Why this projection?

I run all operations in EPSG:2272 (NAD83 / Pennsylvania South ftUS). This StatePlane system minimizes distortion over Philadelphia and uses feet, which fits walk buffers and area calculations in miles/feet. The city publishes many layers in this CRS, so joins stay precise and distances do not inherit Web-Mercator scale errors.

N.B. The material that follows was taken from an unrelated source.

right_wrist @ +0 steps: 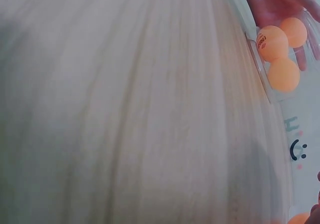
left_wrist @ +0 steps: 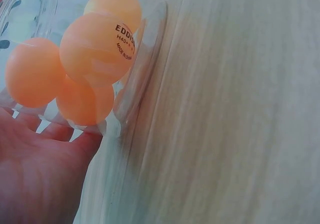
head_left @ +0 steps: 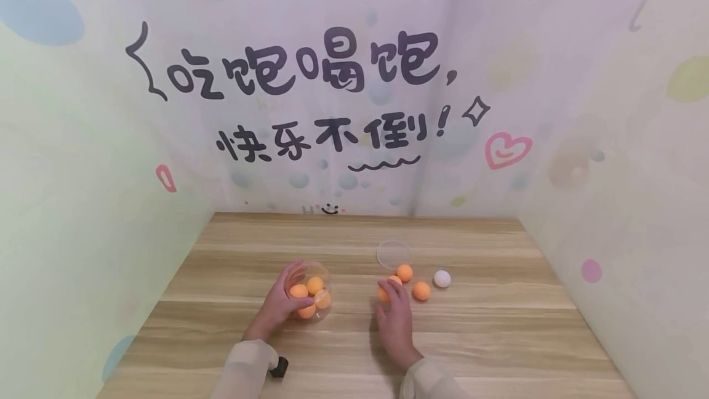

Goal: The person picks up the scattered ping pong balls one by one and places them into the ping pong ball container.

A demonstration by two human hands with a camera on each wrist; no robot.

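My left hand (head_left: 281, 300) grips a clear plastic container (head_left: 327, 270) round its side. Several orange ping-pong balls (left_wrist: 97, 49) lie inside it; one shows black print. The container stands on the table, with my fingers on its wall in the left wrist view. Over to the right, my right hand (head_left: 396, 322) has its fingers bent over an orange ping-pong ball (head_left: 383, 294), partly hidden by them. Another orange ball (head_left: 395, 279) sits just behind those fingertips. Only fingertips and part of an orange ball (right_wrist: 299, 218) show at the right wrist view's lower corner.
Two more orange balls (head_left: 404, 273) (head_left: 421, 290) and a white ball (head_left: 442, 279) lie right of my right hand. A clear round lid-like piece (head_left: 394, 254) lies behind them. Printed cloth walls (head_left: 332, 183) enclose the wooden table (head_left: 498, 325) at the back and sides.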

Why a 0.25-mile threshold for younger students?

0.25 mile ≈ 1,320 ft ≈ a 5-minute walk at ~3 mph (3 mi/hr → 264 ft/min; 5 min → 1,320 ft). A five-minute target reflects comfort and supervision needs for younger children. Elementary pupils often walk more slowly, face more frequent stops, and require safer crossings. A 0.25-mile standard sets a conservative, child-appropriate access goal; 0.5 mile remains a reasonable secondary benchmark for older students and caregivers.

The map shows high elementary walk access across the urban core. Coverage drops at the edges of the city and in a few industrial or low-density tracts. With a 0.5-mile buffer, only a small share of tracts qualify as “deserts,” and most do not have large child populations. A stricter 0.25-mile buffer reveals more low-coverage tracts and brings a few high-child-count areas (42101034802 and 42101009300) into view. These priority tracts warrant near-term attention through safe-routes upgrades, school siting adjustments, or co-located youth services.

Finally - A few comments about your incorporation of feedback!

After the first assignment, I focused on making my analysis more structured and easier to read. I reorganized the Markdown file by grouping related visuals and adding short introductory sentences before each figure to explain its purpose.